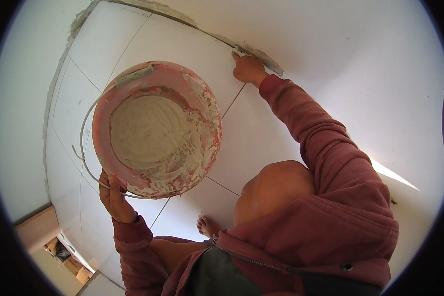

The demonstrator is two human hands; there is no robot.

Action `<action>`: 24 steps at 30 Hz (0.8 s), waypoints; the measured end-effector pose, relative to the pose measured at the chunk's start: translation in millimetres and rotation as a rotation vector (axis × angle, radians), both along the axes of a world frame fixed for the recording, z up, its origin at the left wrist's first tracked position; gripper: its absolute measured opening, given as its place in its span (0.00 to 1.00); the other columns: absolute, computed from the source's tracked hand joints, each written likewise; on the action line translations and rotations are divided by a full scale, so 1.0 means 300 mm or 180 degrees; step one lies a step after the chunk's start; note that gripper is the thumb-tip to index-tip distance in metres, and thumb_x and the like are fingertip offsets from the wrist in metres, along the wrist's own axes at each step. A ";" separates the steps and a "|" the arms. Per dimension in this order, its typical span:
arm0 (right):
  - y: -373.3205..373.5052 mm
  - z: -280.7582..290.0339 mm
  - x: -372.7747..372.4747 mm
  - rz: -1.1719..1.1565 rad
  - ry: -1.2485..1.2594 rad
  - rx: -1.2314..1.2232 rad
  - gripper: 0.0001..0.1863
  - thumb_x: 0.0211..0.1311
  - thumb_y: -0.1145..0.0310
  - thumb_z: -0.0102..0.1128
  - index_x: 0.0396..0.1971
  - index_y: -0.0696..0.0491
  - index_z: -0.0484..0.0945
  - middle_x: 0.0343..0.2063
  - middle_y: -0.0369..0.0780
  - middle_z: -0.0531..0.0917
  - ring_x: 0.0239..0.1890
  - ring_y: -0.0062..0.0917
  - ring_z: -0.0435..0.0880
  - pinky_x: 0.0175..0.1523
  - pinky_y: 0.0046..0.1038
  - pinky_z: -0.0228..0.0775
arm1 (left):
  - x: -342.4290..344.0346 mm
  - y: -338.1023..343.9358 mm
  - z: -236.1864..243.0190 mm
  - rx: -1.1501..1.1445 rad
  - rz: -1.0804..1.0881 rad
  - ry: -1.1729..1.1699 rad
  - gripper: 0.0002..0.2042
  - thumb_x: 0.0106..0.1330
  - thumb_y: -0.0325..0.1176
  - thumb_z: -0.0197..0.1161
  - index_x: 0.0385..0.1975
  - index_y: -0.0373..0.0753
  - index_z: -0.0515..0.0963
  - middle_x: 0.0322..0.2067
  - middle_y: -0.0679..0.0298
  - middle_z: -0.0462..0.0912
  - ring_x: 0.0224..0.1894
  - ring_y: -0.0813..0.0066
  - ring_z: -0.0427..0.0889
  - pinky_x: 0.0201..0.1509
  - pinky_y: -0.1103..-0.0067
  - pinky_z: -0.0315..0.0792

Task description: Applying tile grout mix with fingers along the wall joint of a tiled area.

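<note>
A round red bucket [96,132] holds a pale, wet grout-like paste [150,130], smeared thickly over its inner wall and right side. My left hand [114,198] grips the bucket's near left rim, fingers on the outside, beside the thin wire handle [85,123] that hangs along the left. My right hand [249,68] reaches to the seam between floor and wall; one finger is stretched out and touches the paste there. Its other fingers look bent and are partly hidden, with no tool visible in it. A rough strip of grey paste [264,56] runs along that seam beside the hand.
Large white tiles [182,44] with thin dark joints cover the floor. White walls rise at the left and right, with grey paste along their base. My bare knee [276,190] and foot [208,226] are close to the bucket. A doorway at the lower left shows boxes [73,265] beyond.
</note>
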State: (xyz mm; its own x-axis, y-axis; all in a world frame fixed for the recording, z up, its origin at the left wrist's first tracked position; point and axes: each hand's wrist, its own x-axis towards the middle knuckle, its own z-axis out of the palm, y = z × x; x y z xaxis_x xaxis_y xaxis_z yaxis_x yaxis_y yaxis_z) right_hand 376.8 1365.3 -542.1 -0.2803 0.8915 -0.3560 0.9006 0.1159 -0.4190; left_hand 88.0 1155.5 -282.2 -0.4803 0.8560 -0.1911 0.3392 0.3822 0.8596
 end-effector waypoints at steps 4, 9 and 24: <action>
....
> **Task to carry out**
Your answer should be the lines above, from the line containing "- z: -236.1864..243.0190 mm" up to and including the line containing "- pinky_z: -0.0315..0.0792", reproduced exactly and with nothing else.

> **Problem solution**
  - z: -236.1864..243.0190 mm
  - rx: -1.1501..1.1445 rad
  - rz: -1.0804..1.0881 rad
  - ry: -1.1729..1.1699 rad
  - gripper: 0.0002..0.2042
  - thumb_x: 0.0106..0.1330
  - thumb_y: -0.0325..0.1176
  - thumb_z: -0.0197..0.1161
  - index_x: 0.0385..0.1975
  - index_y: -0.0373..0.0753
  - index_z: -0.0515..0.0963
  - middle_x: 0.0322..0.2067
  - middle_y: -0.0679..0.0298
  - middle_z: -0.0462..0.0912
  - ring_x: 0.0224..0.1894
  - ring_y: -0.0813..0.0066
  - ring_z: -0.0427..0.0889
  - pinky_x: 0.0201..0.1509
  - pinky_y: -0.1103..-0.0067
  - pinky_z: -0.0315..0.0792

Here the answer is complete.